Task brief
State the number of lines in the following material that contain the string "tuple", and nothing else.
++++++++++++++++++++
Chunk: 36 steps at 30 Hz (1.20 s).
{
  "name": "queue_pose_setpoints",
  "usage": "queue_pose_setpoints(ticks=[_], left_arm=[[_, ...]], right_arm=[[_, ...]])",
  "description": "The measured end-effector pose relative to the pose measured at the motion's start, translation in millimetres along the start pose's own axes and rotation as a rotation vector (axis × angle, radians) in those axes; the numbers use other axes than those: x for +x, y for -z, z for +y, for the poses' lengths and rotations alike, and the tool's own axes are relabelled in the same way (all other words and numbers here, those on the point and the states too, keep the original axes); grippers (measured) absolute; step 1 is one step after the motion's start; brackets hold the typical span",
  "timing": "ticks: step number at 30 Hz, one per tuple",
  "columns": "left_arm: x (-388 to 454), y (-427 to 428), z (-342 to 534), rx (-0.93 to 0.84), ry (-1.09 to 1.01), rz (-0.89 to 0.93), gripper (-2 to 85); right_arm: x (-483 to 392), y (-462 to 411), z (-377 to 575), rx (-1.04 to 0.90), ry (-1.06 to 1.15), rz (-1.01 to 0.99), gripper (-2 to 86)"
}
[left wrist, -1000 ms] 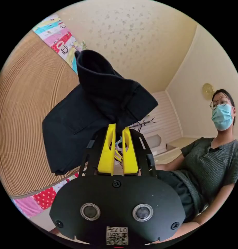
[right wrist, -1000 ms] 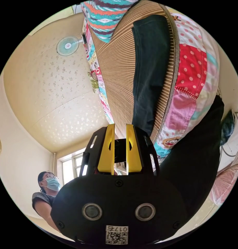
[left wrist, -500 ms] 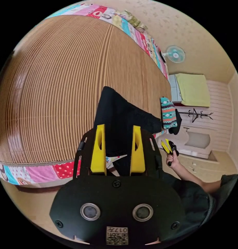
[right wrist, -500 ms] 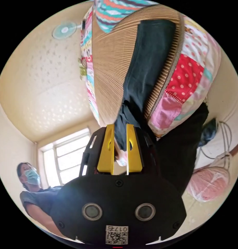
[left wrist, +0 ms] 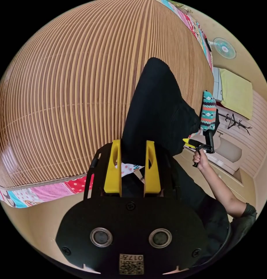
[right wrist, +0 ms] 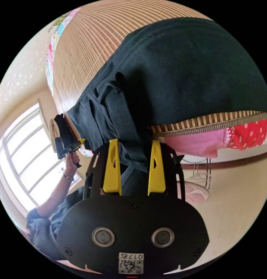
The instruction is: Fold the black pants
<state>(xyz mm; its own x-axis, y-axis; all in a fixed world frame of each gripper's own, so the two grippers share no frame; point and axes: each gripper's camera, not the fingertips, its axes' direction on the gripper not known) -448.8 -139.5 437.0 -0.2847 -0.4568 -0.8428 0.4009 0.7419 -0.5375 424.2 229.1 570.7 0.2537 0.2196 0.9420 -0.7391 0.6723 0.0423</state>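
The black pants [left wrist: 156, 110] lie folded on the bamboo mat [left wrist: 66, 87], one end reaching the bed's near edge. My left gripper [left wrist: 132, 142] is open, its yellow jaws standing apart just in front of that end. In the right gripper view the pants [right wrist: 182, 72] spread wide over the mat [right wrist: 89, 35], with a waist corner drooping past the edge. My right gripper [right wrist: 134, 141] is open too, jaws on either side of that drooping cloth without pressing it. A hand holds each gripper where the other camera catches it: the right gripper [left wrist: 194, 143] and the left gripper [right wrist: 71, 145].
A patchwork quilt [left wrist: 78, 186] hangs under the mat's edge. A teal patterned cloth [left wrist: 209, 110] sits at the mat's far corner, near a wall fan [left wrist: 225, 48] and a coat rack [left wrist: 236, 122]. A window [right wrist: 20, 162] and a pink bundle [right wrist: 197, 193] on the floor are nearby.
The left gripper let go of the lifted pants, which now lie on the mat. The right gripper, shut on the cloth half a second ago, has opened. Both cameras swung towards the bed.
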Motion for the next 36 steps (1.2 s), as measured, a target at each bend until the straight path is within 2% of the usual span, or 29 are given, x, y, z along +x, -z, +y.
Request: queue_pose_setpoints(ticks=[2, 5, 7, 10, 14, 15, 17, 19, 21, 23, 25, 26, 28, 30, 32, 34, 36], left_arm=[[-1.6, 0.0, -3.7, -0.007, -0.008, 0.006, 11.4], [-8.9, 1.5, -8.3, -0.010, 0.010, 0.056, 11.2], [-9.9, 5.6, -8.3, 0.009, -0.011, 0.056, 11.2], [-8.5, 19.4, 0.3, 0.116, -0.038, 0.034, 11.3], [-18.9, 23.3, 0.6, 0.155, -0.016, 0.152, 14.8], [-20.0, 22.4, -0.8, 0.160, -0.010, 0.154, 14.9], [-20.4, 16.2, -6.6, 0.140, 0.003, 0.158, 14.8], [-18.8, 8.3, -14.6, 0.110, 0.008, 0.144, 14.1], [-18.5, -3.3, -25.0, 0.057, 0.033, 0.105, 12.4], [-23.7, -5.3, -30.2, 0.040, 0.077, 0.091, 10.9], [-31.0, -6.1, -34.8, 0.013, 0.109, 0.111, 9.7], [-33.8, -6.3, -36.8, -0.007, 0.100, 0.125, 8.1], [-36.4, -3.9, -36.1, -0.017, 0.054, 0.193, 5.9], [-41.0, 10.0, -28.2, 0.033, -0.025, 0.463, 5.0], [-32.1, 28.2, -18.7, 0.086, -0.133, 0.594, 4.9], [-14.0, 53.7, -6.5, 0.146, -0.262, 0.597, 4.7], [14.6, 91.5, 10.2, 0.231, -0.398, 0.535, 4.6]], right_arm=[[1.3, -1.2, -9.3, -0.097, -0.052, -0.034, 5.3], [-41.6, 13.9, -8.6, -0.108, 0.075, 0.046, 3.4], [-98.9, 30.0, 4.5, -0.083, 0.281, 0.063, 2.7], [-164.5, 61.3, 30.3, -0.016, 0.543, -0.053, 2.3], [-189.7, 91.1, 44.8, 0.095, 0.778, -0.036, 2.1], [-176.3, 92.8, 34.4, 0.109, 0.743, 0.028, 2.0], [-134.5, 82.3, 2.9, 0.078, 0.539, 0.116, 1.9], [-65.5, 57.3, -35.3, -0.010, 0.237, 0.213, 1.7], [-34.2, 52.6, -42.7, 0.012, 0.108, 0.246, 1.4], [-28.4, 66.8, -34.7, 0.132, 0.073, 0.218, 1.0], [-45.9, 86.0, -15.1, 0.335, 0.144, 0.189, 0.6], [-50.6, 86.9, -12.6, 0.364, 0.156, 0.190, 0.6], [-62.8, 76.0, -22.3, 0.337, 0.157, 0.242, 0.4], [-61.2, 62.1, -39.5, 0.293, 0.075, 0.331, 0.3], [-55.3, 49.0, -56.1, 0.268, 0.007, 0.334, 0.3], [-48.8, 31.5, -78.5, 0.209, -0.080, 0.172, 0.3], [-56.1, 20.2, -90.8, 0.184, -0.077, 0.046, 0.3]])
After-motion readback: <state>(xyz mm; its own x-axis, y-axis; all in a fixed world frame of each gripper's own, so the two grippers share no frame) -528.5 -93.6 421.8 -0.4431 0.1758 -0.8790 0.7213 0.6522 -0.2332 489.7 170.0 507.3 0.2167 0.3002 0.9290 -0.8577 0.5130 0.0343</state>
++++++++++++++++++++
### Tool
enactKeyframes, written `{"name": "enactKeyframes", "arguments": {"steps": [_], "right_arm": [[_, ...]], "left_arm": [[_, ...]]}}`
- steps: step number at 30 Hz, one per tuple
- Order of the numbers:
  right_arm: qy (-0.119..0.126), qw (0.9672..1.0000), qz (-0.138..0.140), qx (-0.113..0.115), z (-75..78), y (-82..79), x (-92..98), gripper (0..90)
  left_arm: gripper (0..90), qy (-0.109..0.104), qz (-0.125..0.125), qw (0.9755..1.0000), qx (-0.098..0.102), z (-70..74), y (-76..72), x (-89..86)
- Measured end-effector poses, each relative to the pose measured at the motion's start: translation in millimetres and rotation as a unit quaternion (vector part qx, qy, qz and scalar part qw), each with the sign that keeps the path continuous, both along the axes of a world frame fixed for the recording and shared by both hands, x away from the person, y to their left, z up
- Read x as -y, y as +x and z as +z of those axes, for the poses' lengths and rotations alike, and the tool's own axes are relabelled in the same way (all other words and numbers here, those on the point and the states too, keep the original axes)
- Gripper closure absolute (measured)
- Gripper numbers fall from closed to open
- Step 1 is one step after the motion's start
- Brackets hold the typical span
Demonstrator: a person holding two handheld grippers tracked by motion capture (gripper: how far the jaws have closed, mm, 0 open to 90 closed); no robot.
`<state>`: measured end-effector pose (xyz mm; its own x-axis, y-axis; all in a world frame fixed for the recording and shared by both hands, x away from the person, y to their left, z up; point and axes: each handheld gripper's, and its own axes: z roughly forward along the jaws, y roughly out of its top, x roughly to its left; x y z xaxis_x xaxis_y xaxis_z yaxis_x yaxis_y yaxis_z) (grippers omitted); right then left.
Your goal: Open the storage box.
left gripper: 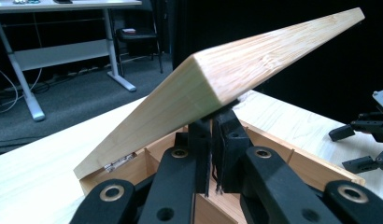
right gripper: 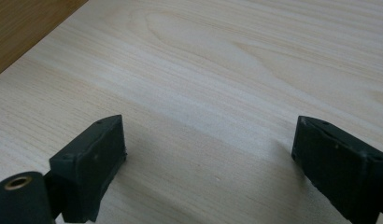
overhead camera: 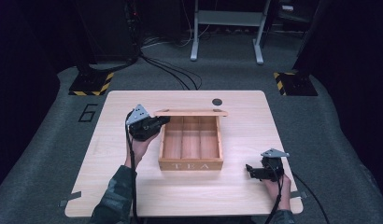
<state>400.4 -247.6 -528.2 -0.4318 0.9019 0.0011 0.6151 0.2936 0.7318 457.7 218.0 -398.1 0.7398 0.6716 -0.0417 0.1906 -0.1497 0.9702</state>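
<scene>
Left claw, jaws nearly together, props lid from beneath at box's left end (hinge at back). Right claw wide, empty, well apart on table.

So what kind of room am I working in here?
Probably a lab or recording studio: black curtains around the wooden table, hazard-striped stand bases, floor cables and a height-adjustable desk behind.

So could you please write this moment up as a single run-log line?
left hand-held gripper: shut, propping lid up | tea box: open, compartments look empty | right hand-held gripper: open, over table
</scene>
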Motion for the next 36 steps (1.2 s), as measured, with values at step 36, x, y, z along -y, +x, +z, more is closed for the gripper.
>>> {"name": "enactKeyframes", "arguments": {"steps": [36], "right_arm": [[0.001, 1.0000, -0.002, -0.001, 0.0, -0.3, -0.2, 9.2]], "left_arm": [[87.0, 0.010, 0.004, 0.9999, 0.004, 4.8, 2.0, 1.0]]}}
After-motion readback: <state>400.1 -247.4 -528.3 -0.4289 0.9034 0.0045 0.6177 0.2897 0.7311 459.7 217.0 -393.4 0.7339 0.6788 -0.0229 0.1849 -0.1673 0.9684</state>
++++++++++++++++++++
Your solution
2